_Your task_:
Select every line containing the word "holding" from the material, and copy those lines.

Given information: Begin

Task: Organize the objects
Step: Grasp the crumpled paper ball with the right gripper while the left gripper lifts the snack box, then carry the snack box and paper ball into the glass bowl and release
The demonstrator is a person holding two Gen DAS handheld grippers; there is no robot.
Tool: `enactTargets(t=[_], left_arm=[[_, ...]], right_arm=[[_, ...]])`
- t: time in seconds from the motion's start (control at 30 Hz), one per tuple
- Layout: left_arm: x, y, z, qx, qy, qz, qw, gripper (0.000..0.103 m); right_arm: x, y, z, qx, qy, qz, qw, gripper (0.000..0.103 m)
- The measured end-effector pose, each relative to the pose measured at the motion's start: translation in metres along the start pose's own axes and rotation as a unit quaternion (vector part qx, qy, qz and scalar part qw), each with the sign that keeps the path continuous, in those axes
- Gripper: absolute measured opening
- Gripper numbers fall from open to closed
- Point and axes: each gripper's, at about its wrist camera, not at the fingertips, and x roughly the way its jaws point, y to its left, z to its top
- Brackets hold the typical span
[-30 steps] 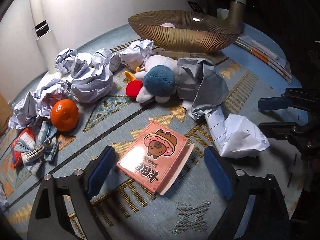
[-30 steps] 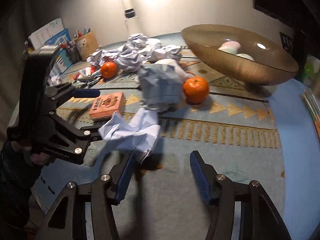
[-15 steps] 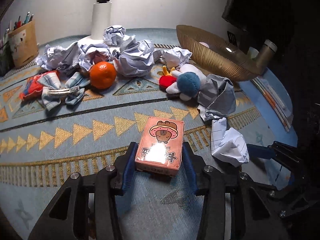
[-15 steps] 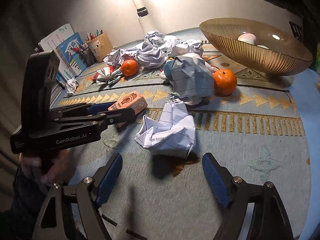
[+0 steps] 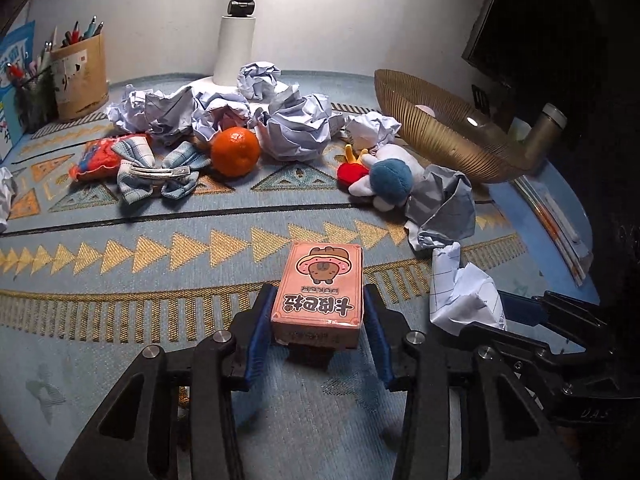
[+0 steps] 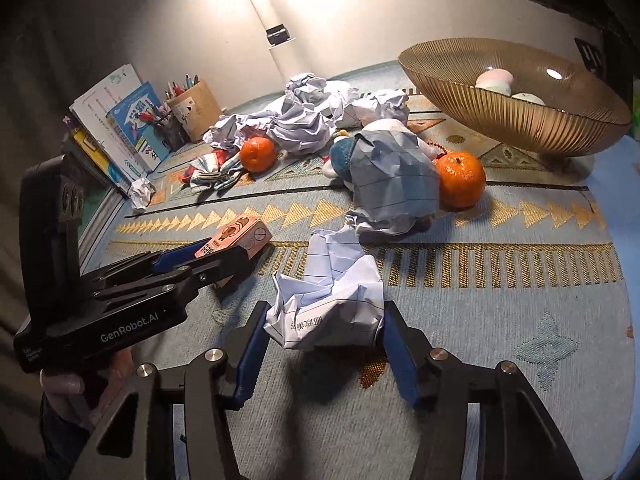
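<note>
The left gripper (image 5: 318, 322) is clamping a pink card box (image 5: 320, 296), lifting it just off the patterned rug (image 5: 120, 280), well in front of the gold bowl (image 5: 436, 140). Just beside the box, on the bowl's side, the right gripper (image 6: 324, 342) is closing its jaws, pads squeezing a crumpled lined paper (image 6: 326, 304).

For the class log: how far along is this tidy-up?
Barely started. The gold bowl already holds items. In hand: left claw grips the pink card box; right claw is closing on a crumpled paper. Left: oranges, plush, other paper balls.
</note>
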Motion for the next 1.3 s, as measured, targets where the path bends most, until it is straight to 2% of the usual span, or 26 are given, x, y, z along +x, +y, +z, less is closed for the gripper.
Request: enactTargets(t=[0.13, 0.2, 0.3, 0.4, 0.67, 0.83, 0.93, 1.0, 1.1, 1.23, 1.3], left_arm=[[-0.014, -0.016, 0.01, 0.013, -0.022, -0.005, 0.9997, 0.038], [-0.017, -0.024, 0.018, 0.017, -0.029, -0.008, 0.9994, 0.038], [-0.015, -0.03, 0.023, 0.026, -0.025, 0.004, 0.9994, 0.038], [-0.01, -0.022, 0.014, 0.016, -0.015, 0.01, 0.9997, 0.038], [-0.004, -0.017, -0.003, 0.005, -0.003, 0.018, 0.9998, 0.038], [0.007, -0.02, -0.015, 0.008, 0.024, 0.034, 0.9991, 0.039], [0.006, -0.026, -0.017, 0.019, 0.018, 0.048, 0.9985, 0.045], [0.008, -0.028, -0.015, 0.022, 0.018, 0.055, 0.9981, 0.046], [0.01, -0.03, -0.013, 0.031, 0.017, 0.063, 0.9974, 0.038], [0.001, -0.034, -0.007, 0.035, -0.004, 0.057, 0.9978, 0.037], [-0.011, -0.038, 0.007, 0.032, -0.026, 0.04, 0.9984, 0.037]], right_arm=[[-0.033, -0.001, 0.011, -0.006, -0.036, 0.012, 0.999, 0.054], [-0.052, -0.005, 0.02, -0.007, -0.062, 0.001, 0.998, 0.054], [-0.077, -0.023, 0.035, 0.007, -0.092, -0.009, 0.996, 0.054], [-0.091, -0.04, 0.039, 0.02, -0.108, -0.019, 0.994, 0.054], [-0.083, -0.064, 0.032, 0.044, -0.095, -0.019, 0.994, 0.054], [-0.081, -0.07, 0.03, 0.052, -0.092, -0.015, 0.994, 0.054], [-0.081, -0.072, 0.028, 0.055, -0.091, -0.012, 0.994, 0.054], [-0.079, -0.072, 0.028, 0.054, -0.088, -0.014, 0.995, 0.054], [-0.078, -0.073, 0.026, 0.055, -0.087, -0.012, 0.995, 0.054], [-0.083, -0.078, 0.029, 0.055, -0.093, -0.02, 0.994, 0.054], [-0.092, -0.084, 0.038, 0.054, -0.108, -0.024, 0.992, 0.054]])
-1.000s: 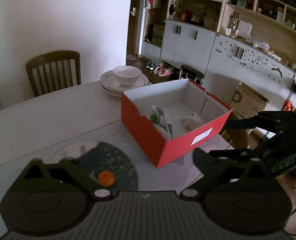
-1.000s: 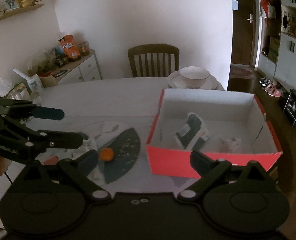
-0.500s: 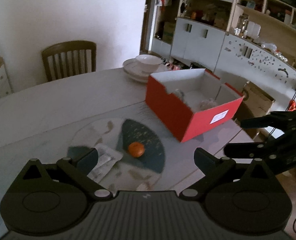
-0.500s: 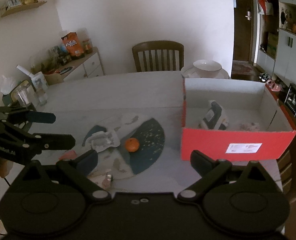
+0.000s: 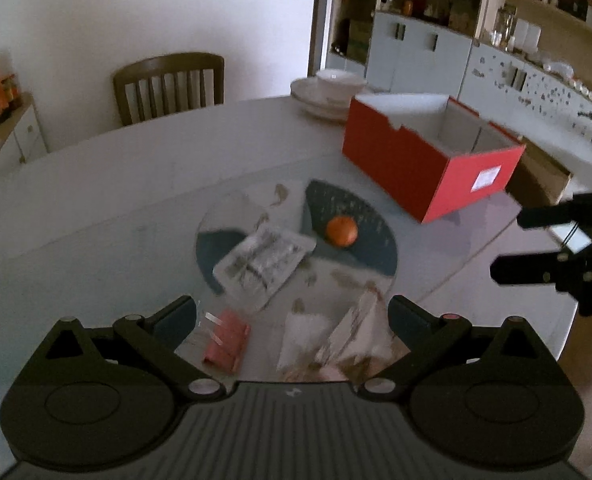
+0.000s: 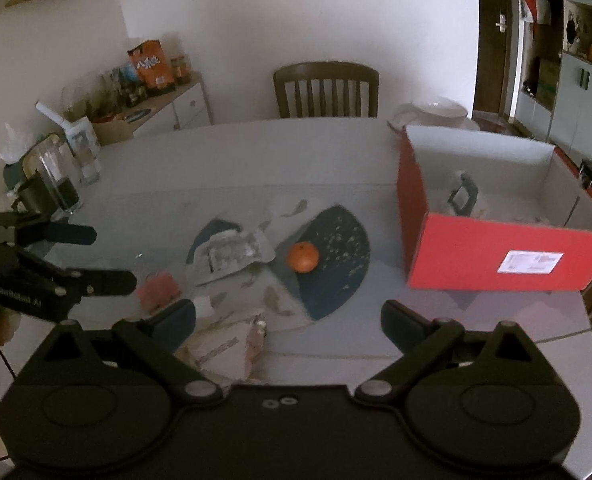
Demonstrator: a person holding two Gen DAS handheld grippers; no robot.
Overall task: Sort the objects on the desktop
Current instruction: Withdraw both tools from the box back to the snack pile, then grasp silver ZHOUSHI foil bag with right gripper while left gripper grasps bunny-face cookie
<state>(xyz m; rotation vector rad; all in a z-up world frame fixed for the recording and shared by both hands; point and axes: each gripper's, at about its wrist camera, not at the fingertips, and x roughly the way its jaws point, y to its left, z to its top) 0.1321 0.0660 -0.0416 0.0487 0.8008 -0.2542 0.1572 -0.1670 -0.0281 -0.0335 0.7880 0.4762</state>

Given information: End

_Response to this task_:
The demonstrator is a person holding two Gen DAS handheld grippers; there is no robot.
Demonstrator: a person holding two Gen DAS handheld grippers; no robot.

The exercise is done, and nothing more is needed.